4.必須のプランニングプロセスを統合する
誰が何をするかを考え直しましょう。プランニングプロセスには大勢の人が関わりすぎるべきではないし、集中しすぎるべきでもありません。ビジネスパートナーとしてFP&Aプロフェッショナルは、プランニングと予測のために必須となる情報のフローをすべて知っています。プロセス、モデル、ワークフローを不可欠な活動へと合理化することが不可欠です。従来より、一部の組織は、総勘定元帳や各コストセンターのレベルまで細かく計画します。

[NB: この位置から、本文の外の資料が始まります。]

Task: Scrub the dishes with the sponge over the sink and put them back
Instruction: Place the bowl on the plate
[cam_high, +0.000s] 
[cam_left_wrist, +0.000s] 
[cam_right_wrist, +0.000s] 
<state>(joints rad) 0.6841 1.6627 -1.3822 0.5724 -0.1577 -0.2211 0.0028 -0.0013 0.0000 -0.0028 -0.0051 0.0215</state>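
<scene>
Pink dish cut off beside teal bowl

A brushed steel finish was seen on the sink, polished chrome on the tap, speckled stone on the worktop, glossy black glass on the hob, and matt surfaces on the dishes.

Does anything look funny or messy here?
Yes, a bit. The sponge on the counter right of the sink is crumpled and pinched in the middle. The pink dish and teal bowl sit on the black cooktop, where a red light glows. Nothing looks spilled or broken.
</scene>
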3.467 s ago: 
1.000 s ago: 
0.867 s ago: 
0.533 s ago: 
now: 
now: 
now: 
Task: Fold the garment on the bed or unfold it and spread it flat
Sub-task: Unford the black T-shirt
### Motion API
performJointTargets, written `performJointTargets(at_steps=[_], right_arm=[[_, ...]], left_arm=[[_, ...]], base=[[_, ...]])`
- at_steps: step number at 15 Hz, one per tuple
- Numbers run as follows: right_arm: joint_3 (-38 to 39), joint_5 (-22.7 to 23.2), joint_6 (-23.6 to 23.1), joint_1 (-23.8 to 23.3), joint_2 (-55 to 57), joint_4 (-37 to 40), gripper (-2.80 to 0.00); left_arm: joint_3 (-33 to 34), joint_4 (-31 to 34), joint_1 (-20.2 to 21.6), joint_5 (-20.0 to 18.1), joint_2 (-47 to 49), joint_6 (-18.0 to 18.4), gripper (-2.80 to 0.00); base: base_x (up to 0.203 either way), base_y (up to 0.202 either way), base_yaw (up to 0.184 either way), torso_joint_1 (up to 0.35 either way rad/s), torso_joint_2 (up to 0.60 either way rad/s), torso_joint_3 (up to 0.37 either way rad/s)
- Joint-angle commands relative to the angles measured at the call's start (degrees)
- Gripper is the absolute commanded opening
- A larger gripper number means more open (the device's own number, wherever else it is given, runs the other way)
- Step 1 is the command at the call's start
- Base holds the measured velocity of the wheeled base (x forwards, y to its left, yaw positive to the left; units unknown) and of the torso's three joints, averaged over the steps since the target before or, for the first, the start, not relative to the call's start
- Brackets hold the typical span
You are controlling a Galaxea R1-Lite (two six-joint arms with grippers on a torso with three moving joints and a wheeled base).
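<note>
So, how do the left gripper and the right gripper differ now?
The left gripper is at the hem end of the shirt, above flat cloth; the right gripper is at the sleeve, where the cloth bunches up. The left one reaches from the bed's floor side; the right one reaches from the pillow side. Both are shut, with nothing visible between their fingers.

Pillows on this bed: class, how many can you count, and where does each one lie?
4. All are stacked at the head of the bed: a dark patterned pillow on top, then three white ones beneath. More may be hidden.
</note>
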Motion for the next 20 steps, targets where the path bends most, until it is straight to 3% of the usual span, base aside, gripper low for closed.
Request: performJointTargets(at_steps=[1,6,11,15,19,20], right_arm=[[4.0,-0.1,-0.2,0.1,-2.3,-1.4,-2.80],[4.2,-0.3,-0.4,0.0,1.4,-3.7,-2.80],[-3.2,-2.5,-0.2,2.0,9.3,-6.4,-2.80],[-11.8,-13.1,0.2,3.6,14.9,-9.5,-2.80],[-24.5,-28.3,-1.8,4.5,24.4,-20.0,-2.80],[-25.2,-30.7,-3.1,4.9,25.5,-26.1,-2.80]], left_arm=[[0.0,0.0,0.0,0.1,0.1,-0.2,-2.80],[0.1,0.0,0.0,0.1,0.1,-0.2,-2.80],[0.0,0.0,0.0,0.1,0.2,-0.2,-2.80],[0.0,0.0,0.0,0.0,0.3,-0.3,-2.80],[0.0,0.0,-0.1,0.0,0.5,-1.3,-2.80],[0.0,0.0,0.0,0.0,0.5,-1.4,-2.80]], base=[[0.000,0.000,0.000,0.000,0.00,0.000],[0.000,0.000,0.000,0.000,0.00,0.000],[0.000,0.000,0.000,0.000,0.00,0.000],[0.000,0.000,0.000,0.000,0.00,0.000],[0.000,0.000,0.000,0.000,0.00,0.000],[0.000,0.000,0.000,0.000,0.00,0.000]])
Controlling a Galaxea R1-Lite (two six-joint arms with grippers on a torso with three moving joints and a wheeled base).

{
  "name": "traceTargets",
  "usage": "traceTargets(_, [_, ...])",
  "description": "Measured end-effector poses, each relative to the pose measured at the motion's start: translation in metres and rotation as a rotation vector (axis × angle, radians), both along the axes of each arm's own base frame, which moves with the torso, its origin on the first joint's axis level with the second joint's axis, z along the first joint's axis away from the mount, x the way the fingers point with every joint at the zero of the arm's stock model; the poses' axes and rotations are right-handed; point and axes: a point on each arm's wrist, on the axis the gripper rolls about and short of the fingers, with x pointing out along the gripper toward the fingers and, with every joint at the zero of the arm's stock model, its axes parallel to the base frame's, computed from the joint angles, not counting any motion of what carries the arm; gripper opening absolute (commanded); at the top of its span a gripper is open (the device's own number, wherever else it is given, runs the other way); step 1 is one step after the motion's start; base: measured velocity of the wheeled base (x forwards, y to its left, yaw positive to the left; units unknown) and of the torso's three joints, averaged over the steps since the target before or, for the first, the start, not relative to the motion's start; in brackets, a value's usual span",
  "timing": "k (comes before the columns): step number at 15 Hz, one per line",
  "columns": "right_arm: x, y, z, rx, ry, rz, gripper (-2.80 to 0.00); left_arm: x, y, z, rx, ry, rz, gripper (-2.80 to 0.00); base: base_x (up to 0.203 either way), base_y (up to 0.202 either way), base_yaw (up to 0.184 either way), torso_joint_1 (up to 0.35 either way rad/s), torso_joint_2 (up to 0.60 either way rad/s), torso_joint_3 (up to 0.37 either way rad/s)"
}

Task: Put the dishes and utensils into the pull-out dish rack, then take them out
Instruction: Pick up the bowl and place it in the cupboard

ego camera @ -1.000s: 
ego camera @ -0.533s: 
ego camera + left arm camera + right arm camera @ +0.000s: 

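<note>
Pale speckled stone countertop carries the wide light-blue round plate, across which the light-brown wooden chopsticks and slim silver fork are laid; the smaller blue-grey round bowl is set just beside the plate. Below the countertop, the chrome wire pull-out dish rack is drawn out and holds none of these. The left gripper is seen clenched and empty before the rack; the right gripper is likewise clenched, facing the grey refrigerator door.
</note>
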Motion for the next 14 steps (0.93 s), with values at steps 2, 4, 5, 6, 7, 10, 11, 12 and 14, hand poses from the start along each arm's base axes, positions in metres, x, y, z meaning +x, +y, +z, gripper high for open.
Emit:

そのプロセスを単純化し短縮するよう見直し、繰り返しタスクを自動化し、不要なタスクを削除することを覚えていてください。
5.人々の考察における要因
プランニングはすべて集団での作業であるため、それらを関連するチームと一緒に見直します。重要な考察事項は以下のとおりです。
- 十分なスキルを持つ人材がいるか、知識や経験のギャップはないか?
- 関係している財務以外の人々はプロセス全体を理解しているか?
- 関係するすべての人がプロセス、要因、基本となるモデルを理解しているか?
6.現代的FP&Aテクノロジー
テクノロジーは、不確実性に対する計画を望む組織の重要な資産です。しかしこれを最後にリストしたのは、上記の5つの要因に対する対処が十分に行われていた場合に、これはさらにプロセスを向上させることができるためです。現代的テクノロジーが静的なモデルで実装されており、プロセスを統合していなければ、システムはFP&A チーム内の非効率を高めるだけになります。